Creare un orto solidale: idee per un orto destinato al banco alimentare

Secondo il Dipartimento dell’Agricoltura degli Stati Uniti, oltre 41 milioni di americani non dispongono di cibo a sufficienza in alcuni periodi dell’anno. Almeno 13 milioni sono bambini che potrebbero andare a letto affamati. Se siete come molti giardinieri, vi ritrovate con più prodotti di quanti ne possiate consumare. Collaborando con una dispensa alimentare locale, potete fare davvero la differenza nella vostra città o comunità.

Che cos’è esattamente un orto solidale? Come si può coltivare un orto per un banco alimentare? Continua a leggere per scoprire come coltivare un orto solidale.

Che cos’è un orto solidale?

Un orto per un banco alimentare non deve necessariamente essere un progetto enorme e impegnativo. Anche se puoi certamente dedicargli un intero orto, una fila, un appezzamento o un’aiuola rialzata possono produrre una quantità sorprendente di frutta e verdura nutriente. Se coltivi in vaso, dedica un paio di vasi alla tua dispensa alimentare locale. Non hai un giardino? Potresti avere uno spazio coltivabile in un orto comunitario locale.

Fai le tue ricerche prima di iniziare. Visita le dispense alimentari locali e parla con il coordinatore del sito. Le dispense alimentari hanno protocolli diversi. Se una non accetta prodotti coltivati in casa, provane un’altra.

Quali tipi di prodotti sono necessari? Alcune dispense possono accettare prodotti fragili come pomodori o lattuga, mentre altre preferiscono carote, zucche, patate, barbabietole, aglio, cipolle o mele, che possono essere conservati e sono più facili da maneggiare.

Chiedete in quali giorni e a che ora dovete portare i prodotti. La maggior parte delle dispense alimentari ha orari prestabiliti per la consegna e il ritiro.

Consigli per piantare un orto solidale

Limitate il vostro orto solidale a una o due colture. I banchi alimentari preferiscono ricevere più quantità di uno o due tipi di frutta e verdura, piuttosto che una piccola quantità di diversi tipi. Carote, lattuga, piselli, fagioli, zucchine e cetrioli sono spesso molto richiesti e sono tutti facili da coltivare.
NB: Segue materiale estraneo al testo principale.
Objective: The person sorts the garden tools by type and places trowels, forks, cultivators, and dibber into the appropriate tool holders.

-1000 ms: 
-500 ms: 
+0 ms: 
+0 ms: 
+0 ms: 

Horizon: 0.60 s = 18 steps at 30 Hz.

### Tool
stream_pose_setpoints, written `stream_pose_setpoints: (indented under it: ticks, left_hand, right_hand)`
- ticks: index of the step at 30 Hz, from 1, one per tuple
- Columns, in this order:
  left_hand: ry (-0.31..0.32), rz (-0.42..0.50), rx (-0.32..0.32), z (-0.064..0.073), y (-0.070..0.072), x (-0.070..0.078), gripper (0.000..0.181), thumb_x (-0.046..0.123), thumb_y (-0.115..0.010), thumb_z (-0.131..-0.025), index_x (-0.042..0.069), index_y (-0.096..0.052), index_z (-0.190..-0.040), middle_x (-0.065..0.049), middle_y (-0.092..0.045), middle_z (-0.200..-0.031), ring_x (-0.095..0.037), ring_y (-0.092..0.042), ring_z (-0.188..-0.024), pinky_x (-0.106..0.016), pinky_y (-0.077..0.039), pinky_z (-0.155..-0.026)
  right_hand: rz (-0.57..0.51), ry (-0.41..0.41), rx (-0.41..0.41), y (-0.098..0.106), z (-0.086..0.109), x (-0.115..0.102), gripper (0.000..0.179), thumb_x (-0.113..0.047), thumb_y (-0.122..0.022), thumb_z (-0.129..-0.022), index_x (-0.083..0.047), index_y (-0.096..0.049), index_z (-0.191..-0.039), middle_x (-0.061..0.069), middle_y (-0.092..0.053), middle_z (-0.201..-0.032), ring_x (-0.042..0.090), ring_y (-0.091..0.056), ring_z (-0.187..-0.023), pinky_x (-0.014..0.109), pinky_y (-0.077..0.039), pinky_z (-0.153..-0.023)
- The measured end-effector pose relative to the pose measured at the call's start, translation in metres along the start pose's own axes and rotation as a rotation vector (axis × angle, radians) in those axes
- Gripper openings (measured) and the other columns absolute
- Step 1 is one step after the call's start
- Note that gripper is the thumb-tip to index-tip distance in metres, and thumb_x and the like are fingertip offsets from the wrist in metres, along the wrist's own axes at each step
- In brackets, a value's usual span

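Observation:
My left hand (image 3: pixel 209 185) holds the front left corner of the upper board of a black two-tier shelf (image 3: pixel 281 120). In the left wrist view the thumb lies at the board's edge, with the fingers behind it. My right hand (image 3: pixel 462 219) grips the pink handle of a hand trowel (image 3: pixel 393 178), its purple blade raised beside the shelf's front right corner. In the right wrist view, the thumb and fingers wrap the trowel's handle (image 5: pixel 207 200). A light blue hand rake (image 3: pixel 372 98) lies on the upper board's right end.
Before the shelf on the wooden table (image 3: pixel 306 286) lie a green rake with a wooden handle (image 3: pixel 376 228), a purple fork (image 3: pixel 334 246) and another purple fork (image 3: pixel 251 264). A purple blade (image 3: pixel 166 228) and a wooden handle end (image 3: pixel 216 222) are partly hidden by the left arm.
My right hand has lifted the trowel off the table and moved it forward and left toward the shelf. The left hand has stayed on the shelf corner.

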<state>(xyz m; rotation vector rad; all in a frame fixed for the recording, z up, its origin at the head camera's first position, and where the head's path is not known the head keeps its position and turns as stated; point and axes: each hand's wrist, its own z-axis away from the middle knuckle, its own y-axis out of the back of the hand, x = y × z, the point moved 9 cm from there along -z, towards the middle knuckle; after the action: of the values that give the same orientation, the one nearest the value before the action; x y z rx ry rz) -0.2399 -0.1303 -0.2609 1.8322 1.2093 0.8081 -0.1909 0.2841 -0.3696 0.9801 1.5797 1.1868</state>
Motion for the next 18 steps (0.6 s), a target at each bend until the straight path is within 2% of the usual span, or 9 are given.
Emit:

Assicuratevi che il cibo sia pulito e adeguatamente maturo. Non donare prodotti di scarsa qualità o troppo maturi, né frutta o verdura germogliata, ammaccata, crepata, danneggiata o malata. Etichetta i prodotti che non conosci, come bietole, cavoli, insalate miste, zucche insolite o erbe aromatiche.

Piantare una piccola coltura ogni due o tre settimane ti garantirà diversi raccolti durante la stagione di crescita. Chiedi alla dispensa alimentare quali sono le loro preferenze in materia di imballaggio. È meglio portare i prodotti in scatole, sacchetti, contenitori o altro?

Se nella vostra zona non ci sono banchi alimentari o dispense alimentari, le chiese locali, le scuole materne o i programmi di pasti per anziani potrebbero essere lieti di accettare i prodotti del vostro orto solidale. Richiedete una ricevuta se volete detrarre la vostra donazione al momento della dichiarazione dei redditi.

Una nota sugli orti dei banchi alimentari

I banchi alimentari sono generalmente entità di grandi dimensioni che fungono da punti di distribuzione per le dispense alimentari comunitarie, talvolta note come scaffali alimentari.